Summer in Ashland, with the ironies in full bloom

"On second thought, let's not go to Camelot. It is a silly place."

— King Arthur

There we were, minding our own business, just another couple enjoying a sunny day walking through town on our way to Lithia Park. Our destination was the duck ponds, this being the time of year when the duck population swells with the arrival of fuzzballs paddling furiously and performing unintentional somersaults in a quest for juicy morsels.

That's when we saw them. Two of them, actually. One on a bicycle, the other strutting past SoundPeace with a cocksure attitude that would have made Tony Manero burst his buttons with pride.

The closer we got to the park, the more we encountered. Playing guitars, walking dogs, throwing Frisbees ... sunning themselves in public!

Men without shirts. Men without hats. Men without jackets, T's or cravats.

Some would suggest they were half-clothed, but those would be the cockeyed optimists. I knew better. Even my wife knew what they were, and she barely ever sees one.

They were half-nekkid men.

The top half, to be precise.

Now, I know what you're thinking. If God had intended us to run around (or skateboard, or Segway) without clothes, He would have made us that way in the first place. The last thing these guys should be doing is parading through town.
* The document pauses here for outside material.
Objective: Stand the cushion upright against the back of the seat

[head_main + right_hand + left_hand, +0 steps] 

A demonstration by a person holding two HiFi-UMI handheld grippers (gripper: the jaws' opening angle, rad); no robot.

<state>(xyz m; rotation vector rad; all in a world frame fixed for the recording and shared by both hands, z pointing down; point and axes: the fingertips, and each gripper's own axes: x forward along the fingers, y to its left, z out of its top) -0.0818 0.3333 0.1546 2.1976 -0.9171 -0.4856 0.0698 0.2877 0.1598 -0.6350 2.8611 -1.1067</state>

Talk about your segues ...

Ashland, of course, has been having its share of problems lately with what the philosopher Walter O'Reilly referred to as its "nakeditity." Stories about the Harry Potter mural and a request to celebrate independence by cycling topless behind methane-filled animals and politicians have put us on the radar of more than a few tittilated news operations.

We few, we happy few, we who actually still work for newspapers love nakeditity. It allows us to haul out "bare facts," "naked truth" and other hoary chestnuts. But now, nudity has entered our public intercourse as though it was something important.

Like plastic grocery bags. Or gas. Or making sidewalks safe from stuffed bears and giraffes.

We who live in Ashland find ourselves at the epicenter: Is the Fourth of July the proper setting for a woman blowing a conch shell to ride a bicycle in a parade if she's wearing nothing but a G-string?

Are we on "Candid Camera"? I mean, have those giving others a dressing-down over appropriateness in the Ashland Fourth of July Parade ever seen the Ashland Fourth of July Parade? We take independence liberally here.

Unless you're a ceramic waiter outside a pasta restaurant. Then, we throw a sheet over you.

Ashland's only a scant 86 (see correction note below) years' removed from men in white sheets marching the parade route without much in the way of opposition. This year, in the name of public decency and appropriateness, what we're saying to a naked lady is ... put a sock on it. Or, rather, two socks.

It certainly can be argued that nearly naked women don't belong in the parade, even in Ashland, as others argue about the flyover by military jets or the presence of politicians. But is it worth losing our heads over? (Sorry, Abe. Maybe when you get back, they'll move you away from the vicinity of a theater.)

When the half-nekkid men were in the rearview mirror and we reached the upper duck pond, this year's brood of fuzzballs had yet to appear. At lest a third of the regular residents had flown the coop, not to return after the pond was drained and "cleaned" last month. The surface is a mellow green once again; but it appears the babies had been thrown out with the bathwater.

Ashland is indeed a silly place, and thank God it is. We'd have it no other way. We'll be reminded of that once again during the parade, which this year has a theme of "Commitment to Community."

Is our community committed? Should it be? I, for one, would vote in favor.

Robert Galvin is the fully clothed news editor of the Mail Tribune. He can be reached at 776-4462 or

Correction: The original version of this column included an incorrect number of years since KKK members marched in the Ashland parade. This version has been corrected.